Red Dead Redemption 2 continua a crescere come un fiume in piena. Il capolavoro western firmato Rockstar Games ha tagliato il traguardo di 79 milioni di copie vendute, un volume che lo proietta al quarto posto tra i videogiochi più venduti di sempre. Un risultato che racconta l’appeal duraturo dell’epopea di Arthur Morgan e della banda di Dutch van der Linde, capace di parlare a generazioni diverse ben oltre il giorno del debutto.
Vendite record e leadership della serie
Dalla più recente conference call di Take-Two emerge un quadro chiarissimo: l’intera saga Red Dead ha superato 106 milioni di unità distribuite, con il secondo capitolo a rappresentare la fetta dominante del totale. Non si tratta soltanto di numeri imponenti, ma di una longevità commerciale rara.
Negli Stati Uniti il gioco si è attestato come il titolo più redditizio degli ultimi sette anni calcolando i ricavi in dollari, dato che indica come il prezzo medio sia riuscito a restare sostenuto nel tempo e come la domanda, ancora oggi, non accenni a diminuire.
In questo scenario, RDR2 supera Mario Kart 8 e si assesta in quarta posizione assoluta, alle spalle del terzetto che sembra irraggiungibile: Minecraft, GTA 5 e Wii Sports.

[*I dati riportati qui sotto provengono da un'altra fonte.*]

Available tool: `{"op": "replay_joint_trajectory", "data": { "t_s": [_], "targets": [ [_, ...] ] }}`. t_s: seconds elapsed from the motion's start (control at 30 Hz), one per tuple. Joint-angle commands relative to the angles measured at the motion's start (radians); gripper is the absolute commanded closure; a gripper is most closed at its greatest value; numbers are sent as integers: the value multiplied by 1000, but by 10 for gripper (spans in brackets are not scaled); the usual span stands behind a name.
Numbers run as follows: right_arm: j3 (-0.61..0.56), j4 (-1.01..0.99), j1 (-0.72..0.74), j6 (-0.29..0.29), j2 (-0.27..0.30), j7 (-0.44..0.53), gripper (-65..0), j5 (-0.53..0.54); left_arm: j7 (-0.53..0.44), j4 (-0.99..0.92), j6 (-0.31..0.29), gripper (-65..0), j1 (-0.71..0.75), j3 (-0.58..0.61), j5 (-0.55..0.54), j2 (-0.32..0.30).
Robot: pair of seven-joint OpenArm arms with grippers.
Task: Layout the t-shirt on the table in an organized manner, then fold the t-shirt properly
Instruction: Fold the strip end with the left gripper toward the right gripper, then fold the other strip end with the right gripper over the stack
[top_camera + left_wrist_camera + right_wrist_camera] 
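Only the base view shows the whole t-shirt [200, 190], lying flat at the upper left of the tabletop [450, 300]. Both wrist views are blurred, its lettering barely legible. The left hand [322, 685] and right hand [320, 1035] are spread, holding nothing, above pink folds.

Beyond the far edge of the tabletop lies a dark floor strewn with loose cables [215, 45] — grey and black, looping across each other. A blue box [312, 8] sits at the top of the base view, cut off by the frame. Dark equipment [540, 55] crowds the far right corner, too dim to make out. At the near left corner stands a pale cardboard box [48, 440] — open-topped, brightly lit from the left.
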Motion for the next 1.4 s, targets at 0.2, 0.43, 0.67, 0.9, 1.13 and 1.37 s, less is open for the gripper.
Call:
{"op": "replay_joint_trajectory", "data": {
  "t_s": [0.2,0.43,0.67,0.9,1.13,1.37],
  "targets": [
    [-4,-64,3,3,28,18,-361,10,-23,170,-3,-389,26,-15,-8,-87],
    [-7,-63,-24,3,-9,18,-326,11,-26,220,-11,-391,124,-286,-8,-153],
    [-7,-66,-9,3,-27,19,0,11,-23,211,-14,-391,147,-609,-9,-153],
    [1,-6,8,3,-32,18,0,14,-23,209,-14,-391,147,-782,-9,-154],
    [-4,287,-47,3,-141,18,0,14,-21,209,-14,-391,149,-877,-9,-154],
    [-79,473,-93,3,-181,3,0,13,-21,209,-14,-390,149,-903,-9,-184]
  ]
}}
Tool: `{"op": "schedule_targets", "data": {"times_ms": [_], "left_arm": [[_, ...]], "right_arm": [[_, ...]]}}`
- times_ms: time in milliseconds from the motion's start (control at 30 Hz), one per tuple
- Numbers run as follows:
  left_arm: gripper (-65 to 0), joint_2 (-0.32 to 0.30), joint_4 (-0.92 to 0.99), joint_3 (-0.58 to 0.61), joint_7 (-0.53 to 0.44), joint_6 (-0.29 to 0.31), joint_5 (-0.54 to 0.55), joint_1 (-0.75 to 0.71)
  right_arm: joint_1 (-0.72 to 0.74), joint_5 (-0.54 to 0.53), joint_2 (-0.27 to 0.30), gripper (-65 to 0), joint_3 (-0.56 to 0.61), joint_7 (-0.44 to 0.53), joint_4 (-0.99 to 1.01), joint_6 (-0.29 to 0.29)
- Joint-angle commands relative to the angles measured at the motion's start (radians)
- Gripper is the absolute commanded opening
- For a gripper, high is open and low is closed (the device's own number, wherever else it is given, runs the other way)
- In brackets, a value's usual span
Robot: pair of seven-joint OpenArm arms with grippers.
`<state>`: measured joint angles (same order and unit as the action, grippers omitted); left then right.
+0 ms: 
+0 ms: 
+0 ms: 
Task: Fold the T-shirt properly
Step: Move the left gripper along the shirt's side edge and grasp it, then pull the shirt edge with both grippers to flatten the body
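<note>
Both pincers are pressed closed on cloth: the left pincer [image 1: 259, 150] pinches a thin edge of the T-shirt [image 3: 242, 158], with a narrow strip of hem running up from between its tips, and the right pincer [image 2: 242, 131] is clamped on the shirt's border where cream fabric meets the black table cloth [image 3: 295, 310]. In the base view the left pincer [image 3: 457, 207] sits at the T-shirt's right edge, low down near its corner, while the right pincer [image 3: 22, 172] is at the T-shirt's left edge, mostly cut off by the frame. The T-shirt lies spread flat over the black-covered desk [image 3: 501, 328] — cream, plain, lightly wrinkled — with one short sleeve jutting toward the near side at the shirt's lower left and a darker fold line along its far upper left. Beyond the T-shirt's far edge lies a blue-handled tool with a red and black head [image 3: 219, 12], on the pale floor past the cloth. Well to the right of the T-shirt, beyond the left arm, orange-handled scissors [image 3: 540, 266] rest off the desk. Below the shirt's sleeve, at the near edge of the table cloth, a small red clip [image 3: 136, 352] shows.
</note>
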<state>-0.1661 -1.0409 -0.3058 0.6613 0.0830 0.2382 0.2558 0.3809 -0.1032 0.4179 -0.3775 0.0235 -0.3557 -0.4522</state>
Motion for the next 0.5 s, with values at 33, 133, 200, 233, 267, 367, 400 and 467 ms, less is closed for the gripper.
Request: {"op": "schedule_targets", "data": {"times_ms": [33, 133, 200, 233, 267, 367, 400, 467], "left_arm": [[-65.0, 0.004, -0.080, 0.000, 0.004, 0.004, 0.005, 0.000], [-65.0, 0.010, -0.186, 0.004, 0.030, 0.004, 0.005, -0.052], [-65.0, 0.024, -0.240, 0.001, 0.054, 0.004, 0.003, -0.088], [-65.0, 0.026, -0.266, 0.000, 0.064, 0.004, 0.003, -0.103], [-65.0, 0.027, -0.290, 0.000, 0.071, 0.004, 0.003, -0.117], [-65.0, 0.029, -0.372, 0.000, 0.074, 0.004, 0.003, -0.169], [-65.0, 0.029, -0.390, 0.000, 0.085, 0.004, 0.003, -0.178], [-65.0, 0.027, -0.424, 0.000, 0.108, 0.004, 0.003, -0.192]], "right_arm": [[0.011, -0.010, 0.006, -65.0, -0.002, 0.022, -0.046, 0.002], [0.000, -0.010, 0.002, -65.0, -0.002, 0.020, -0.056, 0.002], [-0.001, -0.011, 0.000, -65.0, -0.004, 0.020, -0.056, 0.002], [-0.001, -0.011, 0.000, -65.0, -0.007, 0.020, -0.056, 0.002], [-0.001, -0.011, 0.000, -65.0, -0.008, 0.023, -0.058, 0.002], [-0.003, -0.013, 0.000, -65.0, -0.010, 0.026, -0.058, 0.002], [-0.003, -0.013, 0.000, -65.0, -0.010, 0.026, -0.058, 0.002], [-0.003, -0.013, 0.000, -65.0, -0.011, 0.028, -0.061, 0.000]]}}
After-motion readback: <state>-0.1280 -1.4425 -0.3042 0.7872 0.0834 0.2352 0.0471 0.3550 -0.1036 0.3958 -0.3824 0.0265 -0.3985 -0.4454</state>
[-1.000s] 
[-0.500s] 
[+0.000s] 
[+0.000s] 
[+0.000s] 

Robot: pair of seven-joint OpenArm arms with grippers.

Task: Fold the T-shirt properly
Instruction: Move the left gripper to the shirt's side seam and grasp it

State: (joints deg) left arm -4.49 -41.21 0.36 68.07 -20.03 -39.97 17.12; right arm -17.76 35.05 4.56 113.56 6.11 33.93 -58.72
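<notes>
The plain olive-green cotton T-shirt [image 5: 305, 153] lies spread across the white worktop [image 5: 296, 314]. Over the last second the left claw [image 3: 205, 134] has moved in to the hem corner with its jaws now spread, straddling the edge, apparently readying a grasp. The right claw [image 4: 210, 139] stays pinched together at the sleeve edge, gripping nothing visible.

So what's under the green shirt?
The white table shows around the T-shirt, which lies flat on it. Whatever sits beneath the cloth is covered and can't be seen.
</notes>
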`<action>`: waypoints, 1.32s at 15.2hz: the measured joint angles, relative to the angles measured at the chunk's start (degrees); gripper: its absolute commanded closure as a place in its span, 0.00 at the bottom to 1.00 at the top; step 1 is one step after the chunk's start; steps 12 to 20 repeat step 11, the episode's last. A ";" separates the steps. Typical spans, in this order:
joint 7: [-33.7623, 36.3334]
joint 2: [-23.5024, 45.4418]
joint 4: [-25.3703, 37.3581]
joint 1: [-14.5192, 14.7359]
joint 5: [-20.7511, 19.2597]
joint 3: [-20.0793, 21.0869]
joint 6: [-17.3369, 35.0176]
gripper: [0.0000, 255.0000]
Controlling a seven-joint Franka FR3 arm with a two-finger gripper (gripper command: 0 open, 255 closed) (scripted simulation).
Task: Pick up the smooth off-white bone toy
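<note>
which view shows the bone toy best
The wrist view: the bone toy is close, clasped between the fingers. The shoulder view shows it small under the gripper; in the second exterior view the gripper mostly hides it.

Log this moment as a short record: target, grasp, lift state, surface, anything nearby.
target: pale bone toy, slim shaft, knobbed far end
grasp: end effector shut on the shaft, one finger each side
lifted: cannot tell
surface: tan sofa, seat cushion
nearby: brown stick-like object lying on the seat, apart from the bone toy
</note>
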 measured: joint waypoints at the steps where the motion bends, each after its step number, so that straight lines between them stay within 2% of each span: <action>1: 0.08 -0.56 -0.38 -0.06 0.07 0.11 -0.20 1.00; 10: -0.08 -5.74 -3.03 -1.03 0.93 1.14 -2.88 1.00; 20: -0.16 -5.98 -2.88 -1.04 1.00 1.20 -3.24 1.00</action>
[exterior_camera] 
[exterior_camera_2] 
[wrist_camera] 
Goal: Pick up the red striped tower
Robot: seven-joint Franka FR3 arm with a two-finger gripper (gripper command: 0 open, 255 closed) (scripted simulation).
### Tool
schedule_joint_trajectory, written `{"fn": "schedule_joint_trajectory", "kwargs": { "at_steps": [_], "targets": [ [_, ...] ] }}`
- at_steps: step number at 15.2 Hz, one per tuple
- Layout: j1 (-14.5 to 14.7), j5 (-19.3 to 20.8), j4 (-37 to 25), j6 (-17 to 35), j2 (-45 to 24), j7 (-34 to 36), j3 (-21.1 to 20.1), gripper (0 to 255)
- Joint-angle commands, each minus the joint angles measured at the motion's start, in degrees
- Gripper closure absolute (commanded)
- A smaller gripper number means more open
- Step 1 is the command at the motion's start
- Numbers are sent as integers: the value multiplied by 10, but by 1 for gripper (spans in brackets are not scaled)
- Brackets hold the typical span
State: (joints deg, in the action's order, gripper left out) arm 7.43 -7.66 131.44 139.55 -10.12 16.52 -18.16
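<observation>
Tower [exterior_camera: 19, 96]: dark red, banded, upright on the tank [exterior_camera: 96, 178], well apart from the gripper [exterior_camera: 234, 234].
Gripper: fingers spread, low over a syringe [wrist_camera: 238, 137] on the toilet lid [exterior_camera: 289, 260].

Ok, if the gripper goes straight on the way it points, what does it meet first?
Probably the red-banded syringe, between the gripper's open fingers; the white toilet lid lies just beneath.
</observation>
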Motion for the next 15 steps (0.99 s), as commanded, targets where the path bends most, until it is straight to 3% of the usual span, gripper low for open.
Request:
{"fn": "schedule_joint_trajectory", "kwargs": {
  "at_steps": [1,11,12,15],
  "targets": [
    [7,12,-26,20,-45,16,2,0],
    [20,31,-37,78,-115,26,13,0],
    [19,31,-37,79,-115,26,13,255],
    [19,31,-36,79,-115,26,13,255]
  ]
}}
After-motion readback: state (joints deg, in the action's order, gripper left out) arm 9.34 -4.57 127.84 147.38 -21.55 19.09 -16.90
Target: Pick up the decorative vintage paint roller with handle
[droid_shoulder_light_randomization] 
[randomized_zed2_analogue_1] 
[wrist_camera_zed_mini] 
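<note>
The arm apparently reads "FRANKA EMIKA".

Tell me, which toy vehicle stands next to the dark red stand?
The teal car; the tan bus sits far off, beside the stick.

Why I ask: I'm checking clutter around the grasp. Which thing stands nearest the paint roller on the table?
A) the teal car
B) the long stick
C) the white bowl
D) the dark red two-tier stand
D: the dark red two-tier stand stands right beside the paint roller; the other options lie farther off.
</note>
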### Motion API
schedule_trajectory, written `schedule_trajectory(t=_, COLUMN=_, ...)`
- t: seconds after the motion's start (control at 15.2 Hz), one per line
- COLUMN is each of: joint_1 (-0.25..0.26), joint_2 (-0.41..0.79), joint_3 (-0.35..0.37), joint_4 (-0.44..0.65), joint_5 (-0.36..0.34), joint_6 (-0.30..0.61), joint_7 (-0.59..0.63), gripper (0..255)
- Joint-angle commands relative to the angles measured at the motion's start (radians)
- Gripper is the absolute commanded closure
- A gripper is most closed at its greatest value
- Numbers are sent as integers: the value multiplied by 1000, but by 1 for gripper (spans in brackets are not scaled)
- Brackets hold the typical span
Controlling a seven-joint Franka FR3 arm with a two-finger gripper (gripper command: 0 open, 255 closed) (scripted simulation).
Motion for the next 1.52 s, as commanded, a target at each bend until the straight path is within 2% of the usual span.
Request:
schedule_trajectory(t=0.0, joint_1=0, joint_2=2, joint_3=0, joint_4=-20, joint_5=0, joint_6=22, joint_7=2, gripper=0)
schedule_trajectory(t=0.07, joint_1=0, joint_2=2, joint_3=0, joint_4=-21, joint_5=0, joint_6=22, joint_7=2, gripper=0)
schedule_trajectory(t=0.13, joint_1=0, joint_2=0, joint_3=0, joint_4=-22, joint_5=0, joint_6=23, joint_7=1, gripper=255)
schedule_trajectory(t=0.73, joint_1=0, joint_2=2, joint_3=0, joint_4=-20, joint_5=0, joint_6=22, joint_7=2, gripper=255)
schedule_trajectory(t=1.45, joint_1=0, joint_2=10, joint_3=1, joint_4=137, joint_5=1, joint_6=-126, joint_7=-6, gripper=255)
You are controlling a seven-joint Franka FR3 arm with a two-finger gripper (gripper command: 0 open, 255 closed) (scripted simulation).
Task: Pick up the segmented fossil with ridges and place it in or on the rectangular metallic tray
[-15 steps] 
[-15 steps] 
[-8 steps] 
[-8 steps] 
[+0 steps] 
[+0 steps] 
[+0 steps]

Piattaforme, nuove finestre commerciali e slancio costante
La strategia distributiva ha allargato il bacino di utenza con versioni ottimizzate per Nintendo Switch e PS4, mentre gli utenti Xbox hanno beneficiato della retrocompatibilità migliorativa. Al quadro si aggiunge l’approdo su PC, arrivato nell’ottobre 2024, che ha aperto nuovi canali di vendita e riportato il titolo sotto i riflettori anche tra chi privilegia tastiera e mouse.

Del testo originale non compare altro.